President Michel Martelly stepped down at the end of his constitutional mandate on Feb. 7 and without an elected successor, lawmakers chose the Senate chief Jocelerme Privert to lead a caretaker government. His mandate as interim President expired in June 2016, though he is still acting as the parliament did not reach a consensus to renew his mandate or replace him. The Provisional Electoral Council is organizing the first round of election on October 9 to elect a president, renew a third of the senate and vote for additional MPs. The second round will take place on January 8 together with the election of the mayors. Final results for the presidential elections are expected by January 30.
Haiti faces important challenges to generate faster growth and fight poverty. Economic growth continues to decelerate from 2.8% in fiscal year 2014, to 1.2% in 2015 and is expected to be around 0.8% in 2016, due to lower investments, uncertain political environment and a modest recovery of the agricultural sector after a severe drought.

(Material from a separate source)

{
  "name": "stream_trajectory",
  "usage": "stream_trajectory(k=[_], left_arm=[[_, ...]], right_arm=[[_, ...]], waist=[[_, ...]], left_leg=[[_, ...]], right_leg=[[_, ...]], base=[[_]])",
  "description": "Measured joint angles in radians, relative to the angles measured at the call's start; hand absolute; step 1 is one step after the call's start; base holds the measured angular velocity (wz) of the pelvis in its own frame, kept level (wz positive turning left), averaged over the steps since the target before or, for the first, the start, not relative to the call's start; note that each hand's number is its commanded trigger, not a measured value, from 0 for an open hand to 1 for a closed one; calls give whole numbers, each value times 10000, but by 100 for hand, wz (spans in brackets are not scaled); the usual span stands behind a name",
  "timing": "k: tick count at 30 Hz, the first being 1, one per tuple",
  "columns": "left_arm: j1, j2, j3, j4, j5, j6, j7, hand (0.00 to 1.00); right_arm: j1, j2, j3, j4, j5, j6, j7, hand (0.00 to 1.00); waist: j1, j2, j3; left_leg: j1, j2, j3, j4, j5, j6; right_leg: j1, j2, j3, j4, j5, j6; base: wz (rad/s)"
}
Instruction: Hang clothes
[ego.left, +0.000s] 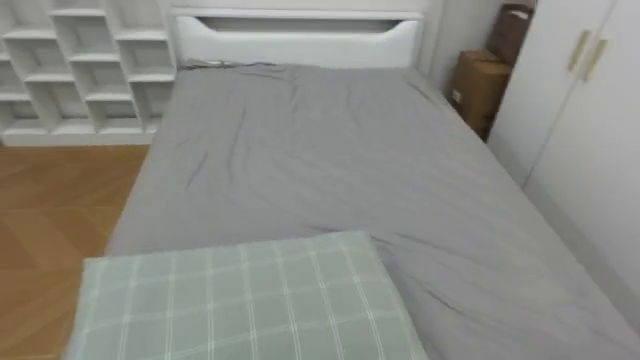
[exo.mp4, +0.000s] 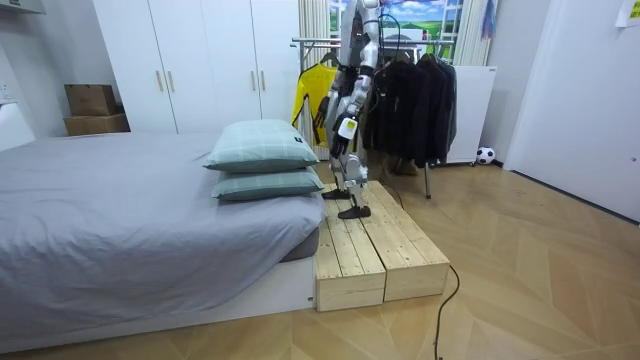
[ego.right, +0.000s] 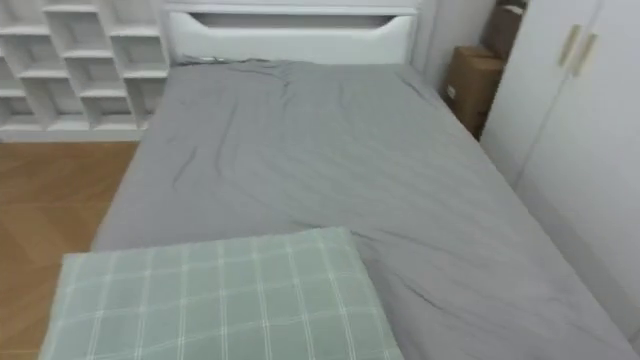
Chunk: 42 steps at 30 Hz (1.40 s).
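Bedroom: a bed (ego.left: 330, 180) with a grey sheet and white headboard (ego.left: 295, 38) stands on a herringbone wood floor (ego.left: 50, 200). Two green checked pillows (exo.mp4: 262, 148) lie stacked at the end opposite the headboard, beside a pale wooden platform (exo.mp4: 375, 250). White cubby shelving (ego.left: 85, 70) stands beside the headboard; white wardrobes (exo.mp4: 205, 60) and cardboard boxes (ego.left: 478, 88) line the bed's other side.

The robot (exo.mp4: 352, 85) is a slim humanoid built of silver-grey metal, with black sections at the joints and along the limbs. Its torso and upper arm are pale and glossy, and the forearm looks darker. A small white tag with a yellowish mark sits at the back of the left hand (exo.mp4: 346, 128). The lower legs are dark with silver panels and end in flat black feet. A thin dark cable trails away from it
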Motion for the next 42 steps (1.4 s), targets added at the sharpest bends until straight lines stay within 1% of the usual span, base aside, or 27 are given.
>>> stream_trajectory(k=[1,2,4,5,7,9,11,13,14,19,24,25,26,29,31,35,42], left_arm=[[188,-102,-5,5,-22,15,132,0],[240,-178,-3,10,-51,90,230,0],[237,-231,16,9,-13,93,363,0],[279,-252,129,31,3,92,381,0],[303,-324,360,140,-4,91,404,0],[371,-447,492,139,6,84,537,0],[488,-500,612,134,17,82,660,0],[492,-496,609,101,91,78,820,0],[468,-488,603,71,102,78,945,0],[343,-435,592,-135,337,83,1207,0],[402,-482,575,-320,363,85,1128,0],[426,-482,559,-317,338,86,1081,0],[470,-473,558,-313,272,85,995,0],[576,-495,566,-314,221,86,741,0],[632,-499,568,-315,251,86,615,0],[700,-491,586,-314,300,85,511,0],[697,-498,697,-265,383,91,455,0]], right_arm=[[-26,-27,-7,96,46,-9,-99,0],[-27,-59,72,95,173,-21,-186,0],[-10,-68,74,98,199,-12,-305,0],[13,-67,71,106,178,-9,-331,0],[4,-73,79,102,132,-17,-349,0],[2,-81,78,100,33,-25,-414,0],[-3,-79,82,107,-59,-41,-496,0],[-16,-78,92,108,-166,-46,-506,0],[-24,-78,128,104,-203,-49,-510,0],[-31,-76,326,99,-231,-43,-420,0],[-46,-81,339,102,-146,-42,-160,0],[-16,-83,336,124,7,-43,-37,0],[-5,-83,338,214,210,-41,92,0],[-10,-91,214,390,452,-37,407,0],[-2,-88,118,416,533,-37,581,0],[-1,-86,64,581,656,-37,879,0],[-8,-84,13,619,633,-25,899,0]], waist=[[78,202,-38],[116,258,-34],[238,369,-40],[326,388,-47],[475,386,-40],[521,361,-40],[528,314,10],[520,244,36],[519,232,74],[497,145,102],[482,188,72],[410,196,63],[353,201,21],[274,255,-25],[246,278,-41],[227,284,-42],[234,287,-36]], left_leg=[[7,72,-23,-27,-18,-82],[11,136,-54,-143,-4,-156],[75,188,-52,-400,88,-270],[169,201,24,-562,160,-319],[277,226,-15,-728,222,-374],[304,232,-39,-776,224,-378],[459,228,-39,-891,222,-378],[489,207,-38,-891,219,-376],[484,197,-36,-894,218,-376],[386,188,-146,-929,167,-345],[382,187,-187,-923,174,-349],[383,176,-293,-911,176,-351],[383,156,-380,-909,177,-354],[404,120,-516,-904,177,-353],[413,105,-547,-904,177,-353],[413,76,-557,-906,177,-352],[420,59,-573,-906,176,-350]], right_leg=[[173,97,-131,-21,62,-133],[225,141,-301,-37,48,-184],[266,157,-489,-4,7,-242],[291,163,-521,10,-72,-276],[317,196,-526,4,-139,-309],[336,204,-537,3,-187,-306],[457,202,-535,-14,-239,-282],[499,182,-527,-15,-254,-257],[501,172,-535,-15,-255,-255],[500,192,-495,-23,-264,-242],[518,199,-472,-31,-307,-258],[586,209,-477,-69,-318,-253],[671,217,-482,-165,-338,-252],[779,220,-504,-231,-349,-236],[799,206,-526,-234,-360,-223],[805,178,-527,-232,-370,-207],[822,169,-502,-229,-371,-204]], base=[[62],[39],[40],[22],[3],[2],[0],[2],[3],[9],[3],[21],[23],[15],[6],[0],[0]])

With slower GDP growth, revenue mobilization remains weak and international aid has fallen from 16.5 to 5.3 percent of GDP between 2011 and 2015. In addition, concessional financing from PetroCaribe is substantially reduced due to lower oil prices, leading to cuts in public investment. Lower investments in physical and human capital could further dampen growth prospects and reverse social gains in health and education.

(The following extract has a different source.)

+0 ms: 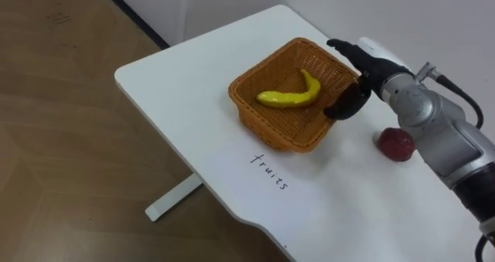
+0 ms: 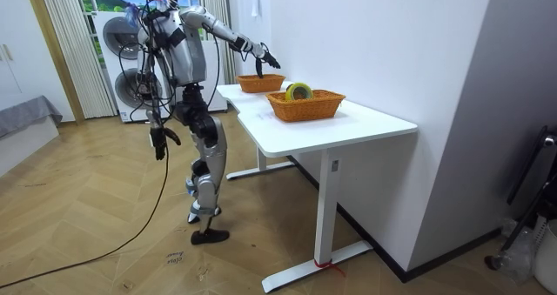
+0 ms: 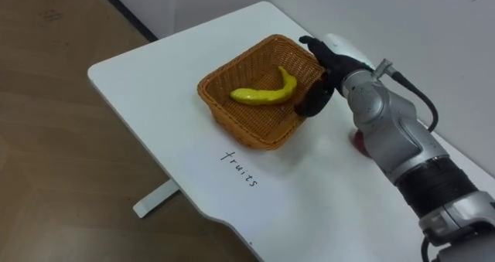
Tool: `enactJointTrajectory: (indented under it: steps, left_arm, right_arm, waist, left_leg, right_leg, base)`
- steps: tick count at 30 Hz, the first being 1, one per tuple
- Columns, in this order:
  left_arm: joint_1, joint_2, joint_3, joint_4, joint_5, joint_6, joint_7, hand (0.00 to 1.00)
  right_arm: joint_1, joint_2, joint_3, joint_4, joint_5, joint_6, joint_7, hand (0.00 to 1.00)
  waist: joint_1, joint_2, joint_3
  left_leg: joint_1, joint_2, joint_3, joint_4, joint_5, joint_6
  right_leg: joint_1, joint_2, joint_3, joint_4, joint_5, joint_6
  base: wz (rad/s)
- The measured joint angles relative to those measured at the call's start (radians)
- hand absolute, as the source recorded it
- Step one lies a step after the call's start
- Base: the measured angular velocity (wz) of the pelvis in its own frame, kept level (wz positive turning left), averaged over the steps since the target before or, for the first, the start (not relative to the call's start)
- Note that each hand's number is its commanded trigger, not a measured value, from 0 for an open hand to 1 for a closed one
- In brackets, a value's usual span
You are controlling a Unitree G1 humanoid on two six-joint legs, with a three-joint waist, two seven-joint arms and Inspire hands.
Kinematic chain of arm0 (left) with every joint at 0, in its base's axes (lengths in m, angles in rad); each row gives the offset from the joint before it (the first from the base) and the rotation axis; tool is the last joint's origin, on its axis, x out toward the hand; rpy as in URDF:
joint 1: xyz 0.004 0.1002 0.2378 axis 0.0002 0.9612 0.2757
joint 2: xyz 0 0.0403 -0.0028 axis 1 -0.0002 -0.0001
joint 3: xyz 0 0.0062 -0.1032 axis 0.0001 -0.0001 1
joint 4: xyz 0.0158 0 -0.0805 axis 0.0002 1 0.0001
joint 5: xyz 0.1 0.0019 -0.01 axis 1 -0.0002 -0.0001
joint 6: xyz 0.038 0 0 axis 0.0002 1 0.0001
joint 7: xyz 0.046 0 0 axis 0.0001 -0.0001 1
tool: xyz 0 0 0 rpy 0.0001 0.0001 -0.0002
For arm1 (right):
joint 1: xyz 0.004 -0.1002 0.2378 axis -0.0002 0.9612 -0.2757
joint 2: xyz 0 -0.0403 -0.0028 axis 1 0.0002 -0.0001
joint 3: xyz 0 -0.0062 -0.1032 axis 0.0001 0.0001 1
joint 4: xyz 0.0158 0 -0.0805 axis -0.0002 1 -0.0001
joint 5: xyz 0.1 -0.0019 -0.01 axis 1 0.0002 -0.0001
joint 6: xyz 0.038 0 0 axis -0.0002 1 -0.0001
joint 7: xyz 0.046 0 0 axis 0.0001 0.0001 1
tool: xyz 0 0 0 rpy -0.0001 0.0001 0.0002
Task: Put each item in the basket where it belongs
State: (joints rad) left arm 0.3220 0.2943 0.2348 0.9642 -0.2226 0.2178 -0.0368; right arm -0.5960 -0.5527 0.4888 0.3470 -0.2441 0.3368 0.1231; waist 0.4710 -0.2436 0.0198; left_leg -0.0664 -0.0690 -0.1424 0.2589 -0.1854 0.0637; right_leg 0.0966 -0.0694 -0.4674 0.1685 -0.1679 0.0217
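At the right-hand rim of the fruit basket [image 1: 259, 121], our right hand [image 1: 367, 73] hovers with its dark fingers stretched out and loosely spread, the thumb hanging down towards the wicker edge, and nothing held between them. Inside the basket lies a yellow banana [image 1: 290, 97], curved along the bottom. A red fruit [image 1: 396, 144] sits on the white table [image 1: 178, 84] just beside our forearm, to the right of the basket and not yet sorted. The handwritten word "fruits" [image 1: 269, 171] marks the tabletop in front of the basket.

From across the room we see ourselves standing at the table's end, right arm reaching out, while our left hand [image 2: 159, 144] hangs by the thigh (too small there for us to tell how its fingers are set). A second basket [image 2: 306, 108] nearer that camera holds a yellow-green roll of tape [image 2: 298, 91].

We judge the red fruit to be the next piece to fetch, and the risks lie close by. The thumb hangs low enough that a sideways pull could hook the rim and drag the light basket. The forearm could also nudge the round fruit and send it rolling towards the table's edge.
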Motion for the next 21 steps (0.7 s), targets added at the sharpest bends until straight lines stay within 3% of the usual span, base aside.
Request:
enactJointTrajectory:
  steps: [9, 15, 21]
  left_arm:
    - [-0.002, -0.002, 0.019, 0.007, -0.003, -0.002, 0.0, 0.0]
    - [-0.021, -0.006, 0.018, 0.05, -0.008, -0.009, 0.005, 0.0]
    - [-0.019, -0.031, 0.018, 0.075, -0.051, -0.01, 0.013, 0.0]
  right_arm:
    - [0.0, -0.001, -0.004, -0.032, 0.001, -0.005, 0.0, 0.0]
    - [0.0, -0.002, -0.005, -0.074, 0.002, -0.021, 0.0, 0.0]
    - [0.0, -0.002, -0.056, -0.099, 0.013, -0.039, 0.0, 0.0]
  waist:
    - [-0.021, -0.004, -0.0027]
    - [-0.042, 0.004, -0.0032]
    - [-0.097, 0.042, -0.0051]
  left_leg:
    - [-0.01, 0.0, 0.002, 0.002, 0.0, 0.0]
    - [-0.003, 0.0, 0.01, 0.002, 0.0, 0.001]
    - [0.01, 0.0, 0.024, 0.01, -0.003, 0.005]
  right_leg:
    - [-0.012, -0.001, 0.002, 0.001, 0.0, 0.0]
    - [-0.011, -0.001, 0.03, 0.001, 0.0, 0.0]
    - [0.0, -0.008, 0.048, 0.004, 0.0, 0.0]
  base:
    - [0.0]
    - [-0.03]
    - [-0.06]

The depreciation of the gourde and the drought have translated into higher domestic prices and annual inflation rate remains high at 12.9% though in decline.
Haiti remains the poorest country in the Americas and one of the poorest in the world (with a GDP per capita of US$ 846 in 2014) with significant needs in basic services. According to the latest household survey (ECVMAS 2012), more than 6 million out of 10.4 million (59%) Haitians live under the national poverty line of US$ 2.42 per day and over 2.5 million (24%) live under the national extreme poverty line of US$1.23 per day. It is also one of the most unequal countries, with a Gini coefficient of 0.61 as of 2012.